* [EXERCISE]: All of the data should be restated word for word.

***

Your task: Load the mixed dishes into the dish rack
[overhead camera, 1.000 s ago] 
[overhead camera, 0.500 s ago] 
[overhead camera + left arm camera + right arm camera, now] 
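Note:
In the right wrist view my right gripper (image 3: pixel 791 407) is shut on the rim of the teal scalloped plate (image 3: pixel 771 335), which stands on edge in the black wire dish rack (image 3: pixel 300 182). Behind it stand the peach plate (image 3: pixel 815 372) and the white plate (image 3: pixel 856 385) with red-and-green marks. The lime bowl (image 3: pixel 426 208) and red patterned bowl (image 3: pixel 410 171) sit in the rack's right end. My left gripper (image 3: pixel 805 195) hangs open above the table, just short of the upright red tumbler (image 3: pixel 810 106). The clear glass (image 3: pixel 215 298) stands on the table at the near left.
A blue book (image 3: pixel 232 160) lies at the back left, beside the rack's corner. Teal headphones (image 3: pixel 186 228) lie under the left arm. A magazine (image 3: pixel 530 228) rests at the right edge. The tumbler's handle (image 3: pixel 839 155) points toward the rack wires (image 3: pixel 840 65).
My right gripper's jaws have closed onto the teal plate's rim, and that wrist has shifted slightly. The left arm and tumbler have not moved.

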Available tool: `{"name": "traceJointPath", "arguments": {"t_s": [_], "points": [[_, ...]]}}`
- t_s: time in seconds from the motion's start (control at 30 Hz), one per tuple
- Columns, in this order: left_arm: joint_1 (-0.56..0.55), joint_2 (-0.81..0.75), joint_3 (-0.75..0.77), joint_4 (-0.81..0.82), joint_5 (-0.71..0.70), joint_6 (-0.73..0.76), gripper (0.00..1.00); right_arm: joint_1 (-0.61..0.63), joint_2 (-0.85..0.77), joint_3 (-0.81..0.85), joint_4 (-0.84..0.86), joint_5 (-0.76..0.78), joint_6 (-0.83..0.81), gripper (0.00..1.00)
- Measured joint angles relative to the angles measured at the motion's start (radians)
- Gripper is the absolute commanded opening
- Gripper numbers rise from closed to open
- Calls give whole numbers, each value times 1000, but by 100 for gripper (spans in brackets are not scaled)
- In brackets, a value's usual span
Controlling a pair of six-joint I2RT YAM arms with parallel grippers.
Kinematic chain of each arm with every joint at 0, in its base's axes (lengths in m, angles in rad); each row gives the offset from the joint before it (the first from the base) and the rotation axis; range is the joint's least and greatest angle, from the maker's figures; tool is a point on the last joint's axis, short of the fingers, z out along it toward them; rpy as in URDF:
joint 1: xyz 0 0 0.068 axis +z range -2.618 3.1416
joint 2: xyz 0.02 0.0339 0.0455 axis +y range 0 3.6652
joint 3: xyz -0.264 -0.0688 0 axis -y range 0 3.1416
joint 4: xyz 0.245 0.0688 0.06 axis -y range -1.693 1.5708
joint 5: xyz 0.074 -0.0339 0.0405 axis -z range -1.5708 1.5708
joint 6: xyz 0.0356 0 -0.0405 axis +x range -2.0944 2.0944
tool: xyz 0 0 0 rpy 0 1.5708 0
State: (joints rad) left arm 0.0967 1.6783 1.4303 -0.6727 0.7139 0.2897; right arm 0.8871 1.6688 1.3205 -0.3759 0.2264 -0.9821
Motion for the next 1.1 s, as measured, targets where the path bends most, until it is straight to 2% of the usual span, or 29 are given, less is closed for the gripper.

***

* [RESPONSE BOX]:
Your task: Load the mixed dishes into the dish rack
[overhead camera, 1.000 s ago] 
[overhead camera, 0.500 s ago] 
[overhead camera + left arm camera + right arm camera, now] 
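Note:
In the right wrist view my right gripper (image 3: pixel 791 407) is shut on the rim of the teal scalloped plate (image 3: pixel 771 335), which stands on edge in the black wire dish rack (image 3: pixel 300 182). Behind it stand the peach plate (image 3: pixel 815 372) and the white plate (image 3: pixel 856 385) with red-and-green marks. The lime bowl (image 3: pixel 426 208) and red patterned bowl (image 3: pixel 410 171) sit in the rack's right end. My left gripper (image 3: pixel 805 195) hangs open above the table, just short of the upright red tumbler (image 3: pixel 810 106). The clear glass (image 3: pixel 215 298) stands on the table at the near left.
A blue book (image 3: pixel 232 160) lies at the back left, beside the rack's corner. Teal headphones (image 3: pixel 186 228) lie under the left arm. A magazine (image 3: pixel 530 228) rests at the right edge. The tumbler's handle (image 3: pixel 839 155) points toward the rack wires (image 3: pixel 840 65).
My right gripper's jaws have closed onto the teal plate's rim, and that wrist has shifted slightly. The left arm and tumbler have not moved.
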
Available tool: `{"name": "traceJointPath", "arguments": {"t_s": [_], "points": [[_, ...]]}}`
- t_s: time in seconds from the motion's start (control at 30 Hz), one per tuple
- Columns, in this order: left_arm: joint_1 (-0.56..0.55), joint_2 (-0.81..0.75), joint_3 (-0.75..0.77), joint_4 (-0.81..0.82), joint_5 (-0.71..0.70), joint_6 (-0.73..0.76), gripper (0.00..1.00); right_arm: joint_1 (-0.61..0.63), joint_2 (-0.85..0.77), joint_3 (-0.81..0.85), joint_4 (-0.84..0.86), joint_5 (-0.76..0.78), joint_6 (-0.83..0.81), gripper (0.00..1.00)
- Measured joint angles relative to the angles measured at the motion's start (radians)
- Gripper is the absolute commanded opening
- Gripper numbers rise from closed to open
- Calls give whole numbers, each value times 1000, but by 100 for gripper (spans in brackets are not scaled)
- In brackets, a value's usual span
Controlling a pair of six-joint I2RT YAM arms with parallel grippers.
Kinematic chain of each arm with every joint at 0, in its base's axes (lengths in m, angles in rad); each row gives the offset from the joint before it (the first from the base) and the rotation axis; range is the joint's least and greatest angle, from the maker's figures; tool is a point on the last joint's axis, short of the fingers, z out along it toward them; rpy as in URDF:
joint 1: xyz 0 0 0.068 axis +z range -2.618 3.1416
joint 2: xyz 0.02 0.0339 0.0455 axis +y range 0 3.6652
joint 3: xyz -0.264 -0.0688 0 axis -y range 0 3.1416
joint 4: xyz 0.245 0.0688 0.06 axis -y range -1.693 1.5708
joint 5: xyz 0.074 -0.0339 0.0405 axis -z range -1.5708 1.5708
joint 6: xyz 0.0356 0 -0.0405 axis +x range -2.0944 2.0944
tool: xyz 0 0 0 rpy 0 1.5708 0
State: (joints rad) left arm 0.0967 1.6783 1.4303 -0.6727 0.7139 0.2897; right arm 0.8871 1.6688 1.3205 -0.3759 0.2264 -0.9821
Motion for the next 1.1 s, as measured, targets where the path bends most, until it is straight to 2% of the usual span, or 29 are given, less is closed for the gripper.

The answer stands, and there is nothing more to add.